THE TASK: Leave out the pictures and restate the rest of the data exactly.

+++ PROVIDED DATA

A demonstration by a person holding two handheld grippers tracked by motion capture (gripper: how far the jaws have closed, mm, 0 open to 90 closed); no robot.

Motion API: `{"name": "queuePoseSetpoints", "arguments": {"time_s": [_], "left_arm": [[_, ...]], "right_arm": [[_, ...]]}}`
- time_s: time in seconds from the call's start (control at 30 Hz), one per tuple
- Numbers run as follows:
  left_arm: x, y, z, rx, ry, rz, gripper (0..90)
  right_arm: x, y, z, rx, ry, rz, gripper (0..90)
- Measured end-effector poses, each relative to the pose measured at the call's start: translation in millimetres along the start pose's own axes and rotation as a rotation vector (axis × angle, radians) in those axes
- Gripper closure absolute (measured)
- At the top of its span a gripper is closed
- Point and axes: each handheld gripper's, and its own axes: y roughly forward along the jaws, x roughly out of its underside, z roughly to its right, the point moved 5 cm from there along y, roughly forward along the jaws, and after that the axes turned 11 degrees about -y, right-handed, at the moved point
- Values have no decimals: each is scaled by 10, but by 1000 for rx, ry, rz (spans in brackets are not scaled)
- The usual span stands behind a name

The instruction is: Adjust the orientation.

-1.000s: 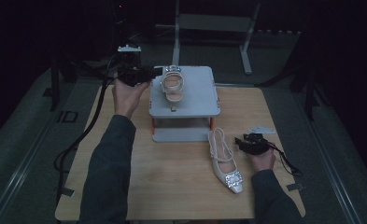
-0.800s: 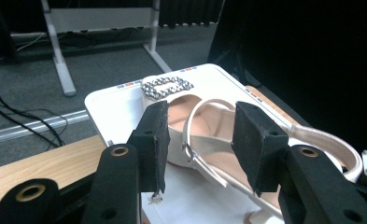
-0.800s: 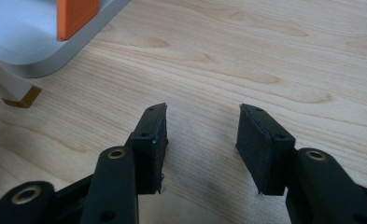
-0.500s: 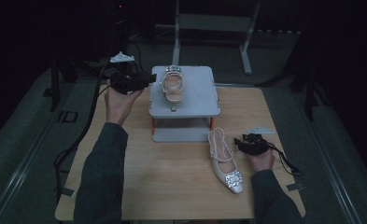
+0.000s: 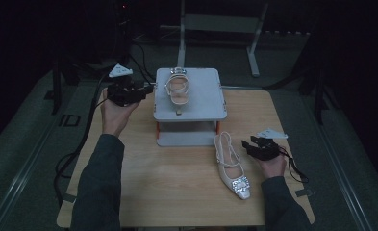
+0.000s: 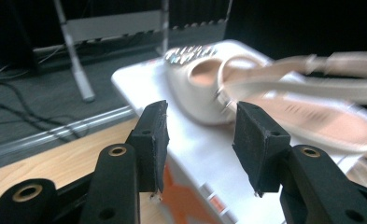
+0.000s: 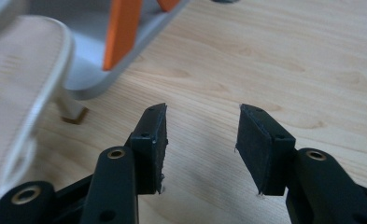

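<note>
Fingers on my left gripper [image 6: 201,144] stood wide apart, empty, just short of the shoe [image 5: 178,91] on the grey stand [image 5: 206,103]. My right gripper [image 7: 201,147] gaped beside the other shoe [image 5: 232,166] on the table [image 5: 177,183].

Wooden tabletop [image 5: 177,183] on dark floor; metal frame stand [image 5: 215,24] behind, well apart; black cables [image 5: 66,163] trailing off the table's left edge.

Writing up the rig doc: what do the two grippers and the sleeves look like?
Both the left gripper and the right gripper are black, each topped by a grey three-cornered plate and trailing a black cable. The jaws are flat black pads on arms with brass-ringed holes. The person's sleeves are dark grey.
</note>
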Motion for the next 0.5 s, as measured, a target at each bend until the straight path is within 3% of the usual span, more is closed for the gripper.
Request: {"name": "queuePoseSetpoints", "arguments": {"time_s": [0.03, 0.07, 0.33, 0.43, 0.5], "left_arm": [[65, 20, -43, -29, 15, -8, 552], [65, 20, -43, -29, 15, -8, 553], [408, 138, -298, -91, -47, -18, 554], [497, 175, -341, -107, -56, -28, 554], [641, 230, -391, -130, -61, -46, 553]], "right_arm": [[-6, -25, -9, 0, -6, 4, 521], [-6, -25, -9, 0, -6, 4, 521], [37, -328, -142, -38, -34, 19, 502], [16, -403, -179, -54, -38, 31, 495], [4, -448, -219, -66, -43, 40, 494]]}}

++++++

OUTPUT BELOW:
A demonstration by a person holding two handheld grippers tracked by motion capture (gripper: how far the jaws have closed, mm, 0 open to 90 closed); no robot.

Motion API: `{"name": "queuePoseSetpoints", "arguments": {"time_s": [_], "left_arm": [[_, ...]], "right_arm": [[_, ...]]}}`
- time_s: time in seconds from the call's start (control at 30 Hz), one per tuple
- Numbers run as follows:
  left_arm: x, y, z, rx, ry, rz, gripper (0..90)
  right_arm: x, y, z, rx, ry, rz, gripper (0..90)
- Measured end-effector poses, each relative to the pose measured at the call's start: translation in millimetres along the start pose's own axes and rotation as a rotation vector (axis × angle, radians) in those axes
- Gripper closure absolute (measured)
- At the top of its span a gripper is closed
- Point and axes: each handheld gripper's, and its own axes: y roughly forward along the jaws, x roughly out of its underside, z roughly to its right, the point moved 5 cm from there along y, roughly forward along the jaws, and after that the axes turned 11 degrees about -y, right-handed, at the moved point
- Values have no decimals: each is scaled by 10, but by 1000 for rx, ry, rz (spans in brackets are not scaled)
- The usual span stands behind a name

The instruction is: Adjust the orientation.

-1.000s: 
-0.800s: 
-0.800s: 
-0.500s: 
+0.000s: 
+0.000s: 
+0.000s: 

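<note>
Fingers on my left gripper [image 6: 201,144] stood wide apart, empty, just short of the shoe [image 5: 178,91] on the grey stand [image 5: 206,103]. My right gripper [image 7: 201,147] gaped beside the other shoe [image 5: 232,166] on the table [image 5: 177,183].

Wooden tabletop [image 5: 177,183] on dark floor; metal frame stand [image 5: 215,24] behind, well apart; black cables [image 5: 66,163] trailing off the table's left edge.

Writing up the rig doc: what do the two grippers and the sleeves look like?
Both the left gripper and the right gripper are black, each topped by a grey three-cornered plate and trailing a black cable. The jaws are flat black pads on arms with brass-ringed holes. The person's sleeves are dark grey.
</note>
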Motion for the next 0.5 s, as measured, a target at each bend until the straight path is within 3% of the usual span, more is closed for the gripper.
Request: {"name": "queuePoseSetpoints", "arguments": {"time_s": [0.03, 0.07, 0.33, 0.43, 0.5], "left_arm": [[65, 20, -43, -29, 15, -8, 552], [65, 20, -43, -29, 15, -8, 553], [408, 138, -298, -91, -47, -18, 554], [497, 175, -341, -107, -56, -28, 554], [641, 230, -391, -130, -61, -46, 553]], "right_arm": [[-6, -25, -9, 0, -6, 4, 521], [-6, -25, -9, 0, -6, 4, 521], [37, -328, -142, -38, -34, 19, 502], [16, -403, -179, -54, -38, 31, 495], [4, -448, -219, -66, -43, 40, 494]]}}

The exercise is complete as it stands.